I don’t get it. If my in position opponent has 0.98 which he is not going to bet, making this blocking bet just makes me lose 1 bet.
Jively-
You’re thinking about this one “hand”, instead of the game as a whole. If you check, you allow the in-position player to get bets in when he is a favorite and save a bet when he isn’t. By always betting, not just the current hand but every hand, you guaranteed to break-even in the long run.
So let say you have a crappy number. If you check, either your opponent will check, or he will bet, but then you you might as well have bet because nothing is saved. If he checks, it then you break-even on the hand, just like if you bet every hand. But sometimes (if you don’t have the worst possible hand) he will check when you have the better hand. In that case you will have lost that bet. Now you will no longer break even.

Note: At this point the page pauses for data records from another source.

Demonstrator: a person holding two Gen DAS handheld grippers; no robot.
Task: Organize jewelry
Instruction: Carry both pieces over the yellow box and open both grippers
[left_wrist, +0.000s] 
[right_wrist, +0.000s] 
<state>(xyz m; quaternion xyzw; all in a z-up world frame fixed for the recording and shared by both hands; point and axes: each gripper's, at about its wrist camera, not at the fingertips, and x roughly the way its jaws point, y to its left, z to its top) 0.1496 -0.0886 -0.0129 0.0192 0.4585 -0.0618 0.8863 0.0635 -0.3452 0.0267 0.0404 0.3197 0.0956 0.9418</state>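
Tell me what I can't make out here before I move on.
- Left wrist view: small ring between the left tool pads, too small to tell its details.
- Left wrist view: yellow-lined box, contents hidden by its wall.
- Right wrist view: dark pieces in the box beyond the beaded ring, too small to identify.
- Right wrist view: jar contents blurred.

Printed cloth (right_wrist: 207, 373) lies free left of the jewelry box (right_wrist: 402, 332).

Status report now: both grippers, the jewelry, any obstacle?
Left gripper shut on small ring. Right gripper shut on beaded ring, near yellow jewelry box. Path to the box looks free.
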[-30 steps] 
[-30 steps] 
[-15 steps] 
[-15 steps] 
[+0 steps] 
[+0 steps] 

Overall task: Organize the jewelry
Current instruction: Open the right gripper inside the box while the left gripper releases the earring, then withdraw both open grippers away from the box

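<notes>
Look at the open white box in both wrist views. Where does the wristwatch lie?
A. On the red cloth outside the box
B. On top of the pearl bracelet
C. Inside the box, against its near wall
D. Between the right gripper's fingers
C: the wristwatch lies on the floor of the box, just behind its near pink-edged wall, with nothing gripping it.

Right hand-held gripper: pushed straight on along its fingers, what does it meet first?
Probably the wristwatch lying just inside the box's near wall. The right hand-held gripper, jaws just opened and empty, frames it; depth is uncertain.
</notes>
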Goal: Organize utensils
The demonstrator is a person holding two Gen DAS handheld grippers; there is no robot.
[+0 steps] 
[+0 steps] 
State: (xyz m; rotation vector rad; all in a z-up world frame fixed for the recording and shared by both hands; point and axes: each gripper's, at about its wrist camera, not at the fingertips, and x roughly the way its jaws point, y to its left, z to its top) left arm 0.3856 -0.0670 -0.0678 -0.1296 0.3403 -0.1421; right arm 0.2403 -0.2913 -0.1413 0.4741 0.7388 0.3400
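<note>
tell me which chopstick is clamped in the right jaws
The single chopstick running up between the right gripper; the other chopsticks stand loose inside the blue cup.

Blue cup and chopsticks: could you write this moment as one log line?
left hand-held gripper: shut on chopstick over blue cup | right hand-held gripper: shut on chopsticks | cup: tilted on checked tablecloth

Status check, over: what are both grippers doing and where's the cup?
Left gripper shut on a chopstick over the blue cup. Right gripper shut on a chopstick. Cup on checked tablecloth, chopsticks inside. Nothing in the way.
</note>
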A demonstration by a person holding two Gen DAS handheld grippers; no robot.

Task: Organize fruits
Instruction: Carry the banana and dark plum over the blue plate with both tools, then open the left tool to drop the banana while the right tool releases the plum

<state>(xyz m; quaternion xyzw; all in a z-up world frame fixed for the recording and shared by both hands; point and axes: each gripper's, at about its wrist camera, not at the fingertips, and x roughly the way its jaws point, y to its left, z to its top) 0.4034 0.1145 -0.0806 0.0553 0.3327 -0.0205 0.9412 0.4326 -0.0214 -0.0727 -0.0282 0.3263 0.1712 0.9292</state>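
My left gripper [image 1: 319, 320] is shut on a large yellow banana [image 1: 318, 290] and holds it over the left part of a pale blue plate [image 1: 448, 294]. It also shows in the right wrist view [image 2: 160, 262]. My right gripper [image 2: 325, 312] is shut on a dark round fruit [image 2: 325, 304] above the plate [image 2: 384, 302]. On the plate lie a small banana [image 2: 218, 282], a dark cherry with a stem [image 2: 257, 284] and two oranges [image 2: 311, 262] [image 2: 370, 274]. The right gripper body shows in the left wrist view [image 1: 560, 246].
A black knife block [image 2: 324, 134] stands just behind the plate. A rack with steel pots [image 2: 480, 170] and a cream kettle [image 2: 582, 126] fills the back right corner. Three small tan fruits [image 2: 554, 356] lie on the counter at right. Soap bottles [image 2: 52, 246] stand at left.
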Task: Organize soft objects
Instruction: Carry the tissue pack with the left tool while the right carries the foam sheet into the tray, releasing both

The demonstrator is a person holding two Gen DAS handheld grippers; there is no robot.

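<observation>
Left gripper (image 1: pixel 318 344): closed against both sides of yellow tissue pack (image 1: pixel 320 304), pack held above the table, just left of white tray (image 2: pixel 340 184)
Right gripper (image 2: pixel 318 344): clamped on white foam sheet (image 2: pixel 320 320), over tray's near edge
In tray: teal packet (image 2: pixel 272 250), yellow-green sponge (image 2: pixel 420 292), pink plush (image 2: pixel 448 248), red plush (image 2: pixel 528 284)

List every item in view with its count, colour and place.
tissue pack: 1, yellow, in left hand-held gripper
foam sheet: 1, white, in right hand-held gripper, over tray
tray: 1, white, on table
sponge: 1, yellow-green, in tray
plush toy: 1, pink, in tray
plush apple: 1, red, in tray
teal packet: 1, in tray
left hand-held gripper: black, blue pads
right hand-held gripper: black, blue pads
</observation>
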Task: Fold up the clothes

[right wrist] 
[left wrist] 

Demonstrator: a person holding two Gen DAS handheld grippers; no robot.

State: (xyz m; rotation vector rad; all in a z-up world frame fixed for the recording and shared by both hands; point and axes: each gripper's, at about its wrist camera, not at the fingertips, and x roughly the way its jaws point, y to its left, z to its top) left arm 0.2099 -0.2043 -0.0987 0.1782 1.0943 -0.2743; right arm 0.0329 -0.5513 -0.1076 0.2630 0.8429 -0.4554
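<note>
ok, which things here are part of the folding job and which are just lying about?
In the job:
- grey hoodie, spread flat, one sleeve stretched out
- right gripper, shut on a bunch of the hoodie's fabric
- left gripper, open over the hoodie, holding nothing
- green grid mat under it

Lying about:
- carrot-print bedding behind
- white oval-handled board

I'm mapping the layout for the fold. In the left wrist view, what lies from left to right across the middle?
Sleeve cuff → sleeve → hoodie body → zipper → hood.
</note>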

Also, if I understand correctly, you can’t ever have the “worst possible number”. If the set is all real number between 0 and 1, but does not include 0 and 1, then there is an infinite number of numbers and you can always find a larger number by tacking a 9 on then end.
That’s true if your strategy is to bet with 97% of hand or or less. However, your opponent is still always able to value bet you more (assuming he knows your strategy) unless you bet every hand.
For example, if you bet 98% of hands, your opponent WILL bet .98.
jively,
What niffe9 said is the basic idea.
Say your strategy as the OOP player is to bet all hands 0.9 and better and check everything worse than 0.9. Then your opponent will adopt the strategy to bet every hand better than 0.95 if you check.
So if you have 0.99 and check, and your opponent has 0.98, he will indeed check in this scenario and you will not lose a bet. But if he has 0.94, then he will bet, and you will pay off, and you lose a bet.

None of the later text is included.